The first bill (2026-S 2095) would increase the share of Rhode Island highway maintenance account funds that RIPTA receives annually from 10% to 20%, starting on July 1, 2026. The share RIDOT receives from these funds would drop from 90% to 80%.
Rep. Terri Cortvriend (D-Dist. 72, Portsmouth, Middletown) will shortly introduce companion legislation in the House.
“RIPTA has been systemically underfunded by the State of Rhode Island for generations,” said Liza Burkin, board president of the Providence Streets Coalition. “By increasing RIPTA’s share of the state's Highway Maintenance Account to 20%––which is consistent with the federal standard for the national Highway Trust Fund––we can finally begin to undo the massive imbalance in transportation spending and invest more in our public transit. With more sustainable funding, RIPTA can be a driver of economic progress, and help achieve our carbon emissions, housing production and educational attainment goals as well.”
A report released earlier this month from the Providence Streets Coalition found that RIPTA routes lost riders and left passengers stranded as a result of the cuts put in place to cover the nearly $10 million budget gap left in the FY 2026 state budget.
The second bill (2026-S 2124) would require the Department of Administration to commission an independent efficiency and performance audit of RIDOT.
A 2025 report from the Reason Foundation ranked Rhode Island No. 30 nationally in cost efficiency per lane-mile of highway for capital and bridge projects, significantly behind the rest of New England, including neighboring Massachusetts at No. 12.
Senator Zurier also pointed to the Nov. 13, 2025, joint House and Senate Oversight hearing as a motivation for the audit.
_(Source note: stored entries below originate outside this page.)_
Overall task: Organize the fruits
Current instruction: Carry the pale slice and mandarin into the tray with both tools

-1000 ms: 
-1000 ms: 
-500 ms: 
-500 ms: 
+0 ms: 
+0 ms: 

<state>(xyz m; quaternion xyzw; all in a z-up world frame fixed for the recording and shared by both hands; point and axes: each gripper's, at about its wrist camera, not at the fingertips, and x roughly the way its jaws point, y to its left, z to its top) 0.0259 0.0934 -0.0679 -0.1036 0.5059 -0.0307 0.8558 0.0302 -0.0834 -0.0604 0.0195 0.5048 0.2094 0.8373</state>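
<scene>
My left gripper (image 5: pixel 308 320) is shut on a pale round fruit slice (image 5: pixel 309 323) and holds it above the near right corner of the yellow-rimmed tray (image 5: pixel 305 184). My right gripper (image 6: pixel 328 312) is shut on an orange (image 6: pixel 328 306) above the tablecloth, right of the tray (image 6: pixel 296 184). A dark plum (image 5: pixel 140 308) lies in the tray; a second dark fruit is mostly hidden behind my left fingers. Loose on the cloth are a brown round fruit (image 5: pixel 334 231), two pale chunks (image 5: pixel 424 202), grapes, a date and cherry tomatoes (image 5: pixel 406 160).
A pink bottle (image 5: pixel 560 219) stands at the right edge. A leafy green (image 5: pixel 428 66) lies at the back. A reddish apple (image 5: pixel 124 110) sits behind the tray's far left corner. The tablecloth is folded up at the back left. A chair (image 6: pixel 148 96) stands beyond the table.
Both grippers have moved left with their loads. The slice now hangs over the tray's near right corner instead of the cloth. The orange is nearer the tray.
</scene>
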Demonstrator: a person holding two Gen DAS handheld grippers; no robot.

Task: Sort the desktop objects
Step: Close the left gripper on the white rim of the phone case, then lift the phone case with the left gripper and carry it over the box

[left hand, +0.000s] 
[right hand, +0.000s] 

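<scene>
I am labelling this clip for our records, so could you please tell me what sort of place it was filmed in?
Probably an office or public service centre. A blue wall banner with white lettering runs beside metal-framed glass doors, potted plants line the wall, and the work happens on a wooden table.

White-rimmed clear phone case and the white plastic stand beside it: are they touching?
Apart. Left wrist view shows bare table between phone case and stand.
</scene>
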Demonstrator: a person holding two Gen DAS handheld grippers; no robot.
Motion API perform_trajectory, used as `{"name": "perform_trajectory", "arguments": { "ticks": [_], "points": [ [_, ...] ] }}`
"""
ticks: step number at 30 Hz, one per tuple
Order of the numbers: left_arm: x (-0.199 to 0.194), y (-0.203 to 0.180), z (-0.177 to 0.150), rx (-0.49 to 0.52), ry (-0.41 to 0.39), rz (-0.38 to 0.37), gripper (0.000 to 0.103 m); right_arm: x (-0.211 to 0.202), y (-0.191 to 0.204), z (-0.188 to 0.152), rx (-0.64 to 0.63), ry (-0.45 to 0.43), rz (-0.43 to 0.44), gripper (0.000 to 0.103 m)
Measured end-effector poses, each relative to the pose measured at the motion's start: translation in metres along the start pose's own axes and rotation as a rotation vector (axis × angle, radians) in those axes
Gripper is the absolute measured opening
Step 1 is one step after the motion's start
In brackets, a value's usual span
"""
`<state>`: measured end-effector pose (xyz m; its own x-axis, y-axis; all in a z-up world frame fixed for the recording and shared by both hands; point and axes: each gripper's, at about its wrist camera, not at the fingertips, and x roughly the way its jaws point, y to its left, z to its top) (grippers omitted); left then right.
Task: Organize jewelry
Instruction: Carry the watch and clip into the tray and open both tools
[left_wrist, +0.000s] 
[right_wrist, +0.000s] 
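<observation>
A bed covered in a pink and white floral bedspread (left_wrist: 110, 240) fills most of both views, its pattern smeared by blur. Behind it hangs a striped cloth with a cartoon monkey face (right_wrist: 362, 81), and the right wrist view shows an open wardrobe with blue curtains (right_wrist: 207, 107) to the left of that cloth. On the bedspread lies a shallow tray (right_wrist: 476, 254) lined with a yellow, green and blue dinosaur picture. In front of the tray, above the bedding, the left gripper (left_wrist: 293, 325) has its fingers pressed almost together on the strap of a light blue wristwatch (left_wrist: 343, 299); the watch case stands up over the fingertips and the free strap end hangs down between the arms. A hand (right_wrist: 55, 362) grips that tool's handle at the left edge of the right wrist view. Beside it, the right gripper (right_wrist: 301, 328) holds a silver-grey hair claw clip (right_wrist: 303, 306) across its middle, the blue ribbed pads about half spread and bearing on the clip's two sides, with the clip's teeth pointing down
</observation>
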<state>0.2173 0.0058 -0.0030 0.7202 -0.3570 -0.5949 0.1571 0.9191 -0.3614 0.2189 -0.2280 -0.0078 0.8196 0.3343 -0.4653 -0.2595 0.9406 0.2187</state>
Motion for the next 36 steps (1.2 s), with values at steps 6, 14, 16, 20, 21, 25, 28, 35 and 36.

“During the hearing, RIDOT Director Peter Alviti Jr. could not answer whether any of the bridge inspection contractors who the state is suing over the Washington Bridge failure were still doing work for the department,” said Senator Zurier. “According to a Providence Journal report in December, these contractors had performed 886 inspections over the previous two years. This made me wonder if it was prudent to continue hiring these contractors and whether RIDOT is spending the rest of the ‘billion dollars a year in construction activities’ the director mentioned efficiently.”